At the time I spidered, we could identify another domain squatter by looking for a robots.txt file like:
User-agent: * Disallow: /pixel/ Disallow: /library/ Disallow: /results_monitor.asp
They’ve since switched to a more generic, but still easily-identifiable robots.txt file.
Using similar methods, it’s easy to find a lot more domain squatters, mass-hosted websites, etc. A search engine could potentially maintain a list of such signatures and, based solely on the robots.txt file, not bother indexing the page. Or, more generally, it could increase or decrease the relevance and ranking of the site in its search results.
Okay, so what conclusions can we draw from this mess of data? The primary conclusion, I think, is that the Robots Exclusion Protocol is more complicated than it actually seems. As a spider, in order to properly parse the variety of robots.txt files you’ll find in the wild you’ll need to write an extremely lenient parser (following the Robustness Principle), mostly ignore content types, handle a variety of character encodings (and in many cases ignore those returned by the server), detect HTML and other content returned in the guise of robots.txt files, and potentially implement multiple extensions to the accepted standard.
How about the position, discussed above, that spiders shouldn’t spider or download content without the explicit permission of the webmaster? Belgium has certainly come down on the side of requiring explicit permission. However, the evidence shows that Google is in the right on this one:
“Given the vast size of the Internet, it is impossible for a search engine to contact personally each owner of a web page to determine whether the owner desires its web page to be searched, indexed or cached… If such advanced permission was required, the internet would promplty grind to a halt,” Google’s senior counsel and head of public policy Andrew McLaughlin told the Senate Legal and Constitutional Affairs Committee.
As seen in the status codes section, if this were to happen, nearly three quarters of domains on the web would go “dark” for search engines. If these sites went dark for search engines, they would essentially be offline for the majority of web users.
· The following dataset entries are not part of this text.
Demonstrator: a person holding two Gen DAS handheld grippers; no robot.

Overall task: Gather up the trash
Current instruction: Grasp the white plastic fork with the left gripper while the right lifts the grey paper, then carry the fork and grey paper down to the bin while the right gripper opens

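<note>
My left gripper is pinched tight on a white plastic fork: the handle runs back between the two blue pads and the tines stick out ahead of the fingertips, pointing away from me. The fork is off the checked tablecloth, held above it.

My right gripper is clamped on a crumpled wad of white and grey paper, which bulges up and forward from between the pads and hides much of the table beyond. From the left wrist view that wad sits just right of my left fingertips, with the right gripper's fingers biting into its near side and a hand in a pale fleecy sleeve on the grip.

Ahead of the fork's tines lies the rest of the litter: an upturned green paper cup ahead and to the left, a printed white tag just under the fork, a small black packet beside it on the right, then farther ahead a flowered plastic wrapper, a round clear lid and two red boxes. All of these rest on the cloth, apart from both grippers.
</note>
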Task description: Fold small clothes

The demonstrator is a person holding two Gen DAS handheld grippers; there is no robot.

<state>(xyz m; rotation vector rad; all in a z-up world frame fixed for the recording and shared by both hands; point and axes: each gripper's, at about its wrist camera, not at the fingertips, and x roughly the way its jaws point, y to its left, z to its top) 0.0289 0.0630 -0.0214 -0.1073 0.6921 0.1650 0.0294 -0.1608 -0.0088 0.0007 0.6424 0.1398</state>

Such an action would be in nobody’s best interest; not the site owner’s and certainly not in those of the web-using public at large.
On a less serious note, it’s always interesting to see just how vast the Internet really is. Few things drive that home for me as much as seeing how varied the content people generate on the web can be.
So, until next time, I leave you with a quote from one of the robots.txt files I came across:
are you searching something??? 🙂
Yes. Yes I am. And so far, every time I look, I find it.